▶ **Exercise**: The answer must repeat each line of the material exactly.

(Beginning of Supplied material)

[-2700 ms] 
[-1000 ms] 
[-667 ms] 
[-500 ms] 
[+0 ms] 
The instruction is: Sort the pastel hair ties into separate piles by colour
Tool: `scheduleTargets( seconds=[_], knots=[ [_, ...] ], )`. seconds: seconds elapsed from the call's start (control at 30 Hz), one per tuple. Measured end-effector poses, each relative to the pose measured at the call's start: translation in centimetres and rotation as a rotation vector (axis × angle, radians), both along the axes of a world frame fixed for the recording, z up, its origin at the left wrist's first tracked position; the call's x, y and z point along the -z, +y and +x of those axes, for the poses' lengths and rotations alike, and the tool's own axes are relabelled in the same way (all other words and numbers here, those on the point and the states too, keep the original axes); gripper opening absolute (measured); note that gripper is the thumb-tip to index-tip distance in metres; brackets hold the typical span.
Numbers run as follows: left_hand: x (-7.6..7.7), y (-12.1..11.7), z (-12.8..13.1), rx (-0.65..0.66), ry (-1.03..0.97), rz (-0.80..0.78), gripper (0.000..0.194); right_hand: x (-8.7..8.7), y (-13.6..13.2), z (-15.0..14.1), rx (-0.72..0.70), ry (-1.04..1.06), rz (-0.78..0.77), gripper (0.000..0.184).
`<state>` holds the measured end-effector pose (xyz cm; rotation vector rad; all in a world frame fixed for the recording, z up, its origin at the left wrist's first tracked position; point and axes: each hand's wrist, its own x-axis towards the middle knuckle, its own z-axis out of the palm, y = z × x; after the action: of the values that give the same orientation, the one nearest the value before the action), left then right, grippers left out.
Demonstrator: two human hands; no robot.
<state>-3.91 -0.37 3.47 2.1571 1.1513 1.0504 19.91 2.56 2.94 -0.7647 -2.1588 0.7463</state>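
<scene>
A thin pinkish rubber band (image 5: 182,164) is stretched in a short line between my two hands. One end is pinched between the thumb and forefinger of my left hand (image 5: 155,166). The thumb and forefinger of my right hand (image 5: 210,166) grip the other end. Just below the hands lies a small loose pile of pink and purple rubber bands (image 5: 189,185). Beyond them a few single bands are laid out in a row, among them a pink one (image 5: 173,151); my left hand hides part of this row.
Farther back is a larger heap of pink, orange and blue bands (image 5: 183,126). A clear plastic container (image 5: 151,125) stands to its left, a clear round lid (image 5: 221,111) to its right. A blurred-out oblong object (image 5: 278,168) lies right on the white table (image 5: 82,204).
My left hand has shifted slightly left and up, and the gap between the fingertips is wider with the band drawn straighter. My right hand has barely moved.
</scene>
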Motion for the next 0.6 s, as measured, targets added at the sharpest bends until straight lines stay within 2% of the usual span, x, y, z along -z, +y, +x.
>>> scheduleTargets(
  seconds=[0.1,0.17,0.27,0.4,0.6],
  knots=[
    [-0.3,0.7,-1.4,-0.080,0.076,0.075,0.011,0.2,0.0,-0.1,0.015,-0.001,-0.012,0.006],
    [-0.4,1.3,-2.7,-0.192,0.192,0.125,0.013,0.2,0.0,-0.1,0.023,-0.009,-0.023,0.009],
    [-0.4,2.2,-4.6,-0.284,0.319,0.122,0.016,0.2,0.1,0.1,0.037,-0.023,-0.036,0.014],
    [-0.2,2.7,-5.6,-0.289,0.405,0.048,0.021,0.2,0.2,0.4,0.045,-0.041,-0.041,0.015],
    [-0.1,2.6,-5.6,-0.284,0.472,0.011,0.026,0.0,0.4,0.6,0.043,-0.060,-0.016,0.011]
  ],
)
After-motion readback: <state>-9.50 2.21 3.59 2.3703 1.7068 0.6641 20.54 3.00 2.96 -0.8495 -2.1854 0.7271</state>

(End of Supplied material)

▶ **Task result**:
[-2700 ms] 
[-1000 ms] 
[-667 ms] 
[-500 ms] 
[+0 ms] 
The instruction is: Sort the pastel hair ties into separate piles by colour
Tool: `scheduleTargets( seconds=[_], knots=[ [_, ...] ], )`. seconds: seconds elapsed from the call's start (control at 30 Hz), one per tuple. Measured end-effector poses, each relative to the pose measured at the call's start: translation in centimetres and rotation as a rotation vector (axis × angle, radians), both along the axes of a world frame fixed for the recording, z up, its origin at the left wrist's first tracked position; the call's x, y and z point along the -z, +y and +x of those axes, for the poses' lengths and rotations alike, and the tool's own axes are relabelled in the same way (all other words and numbers here, those on the point and the states too, keep the original axes); gripper opening absolute (measured); note that gripper is the thumb-tip to index-tip distance in metres; brackets hold the typical span.
Numbers run as follows: left_hand: x (-7.6..7.7), y (-12.1..11.7), z (-12.8..13.1), rx (-0.65..0.66), ry (-1.03..0.97), rz (-0.80..0.78), gripper (0.000..0.194); right_hand: x (-8.7..8.7), y (-13.6..13.2), z (-15.0..14.1), rx (-0.72..0.70), ry (-1.04..1.06), rz (-0.78..0.77), gripper (0.000..0.184).
`<state>` holds the measured end-effector pose (xyz cm; rotation vector rad; all in a world frame fixed for the recording, z up, its origin at the left wrist's first tracked position; point and axes: each hand's wrist, its own x-axis towards the middle knuckle, its own z-axis out of the palm, y = z × x; after the action: of the values that give the same orientation, the one nearest the value before the action), left then right, grippers left out.
Demonstrator: two human hands; no robot.
<state>-3.91 -0.37 3.47 2.1571 1.1513 1.0504 19.91 2.56 2.94 -0.7647 -2.1588 0.7463</state>
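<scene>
A thin pinkish rubber band (image 5: 182,164) is stretched in a short line between my two hands. One end is pinched between the thumb and forefinger of my left hand (image 5: 155,166). The thumb and forefinger of my right hand (image 5: 210,166) grip the other end. Just below the hands lies a small loose pile of pink and purple rubber bands (image 5: 189,185). Beyond them a few single bands are laid out in a row, among them a pink one (image 5: 173,151); my left hand hides part of this row.
Farther back is a larger heap of pink, orange and blue bands (image 5: 183,126). A clear plastic container (image 5: 151,125) stands to its left, a clear round lid (image 5: 221,111) to its right. A blurred-out oblong object (image 5: 278,168) lies right on the white table (image 5: 82,204).
My left hand has shifted slightly left and up, and the gap between the fingertips is wider with the band drawn straighter. My right hand has barely moved.
</scene>
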Motion for the next 0.6 s, as measured, targets added at the sharpest bends until straight lines stay within 2% of the usual span, x, y, z along -z, +y, +x.
>>> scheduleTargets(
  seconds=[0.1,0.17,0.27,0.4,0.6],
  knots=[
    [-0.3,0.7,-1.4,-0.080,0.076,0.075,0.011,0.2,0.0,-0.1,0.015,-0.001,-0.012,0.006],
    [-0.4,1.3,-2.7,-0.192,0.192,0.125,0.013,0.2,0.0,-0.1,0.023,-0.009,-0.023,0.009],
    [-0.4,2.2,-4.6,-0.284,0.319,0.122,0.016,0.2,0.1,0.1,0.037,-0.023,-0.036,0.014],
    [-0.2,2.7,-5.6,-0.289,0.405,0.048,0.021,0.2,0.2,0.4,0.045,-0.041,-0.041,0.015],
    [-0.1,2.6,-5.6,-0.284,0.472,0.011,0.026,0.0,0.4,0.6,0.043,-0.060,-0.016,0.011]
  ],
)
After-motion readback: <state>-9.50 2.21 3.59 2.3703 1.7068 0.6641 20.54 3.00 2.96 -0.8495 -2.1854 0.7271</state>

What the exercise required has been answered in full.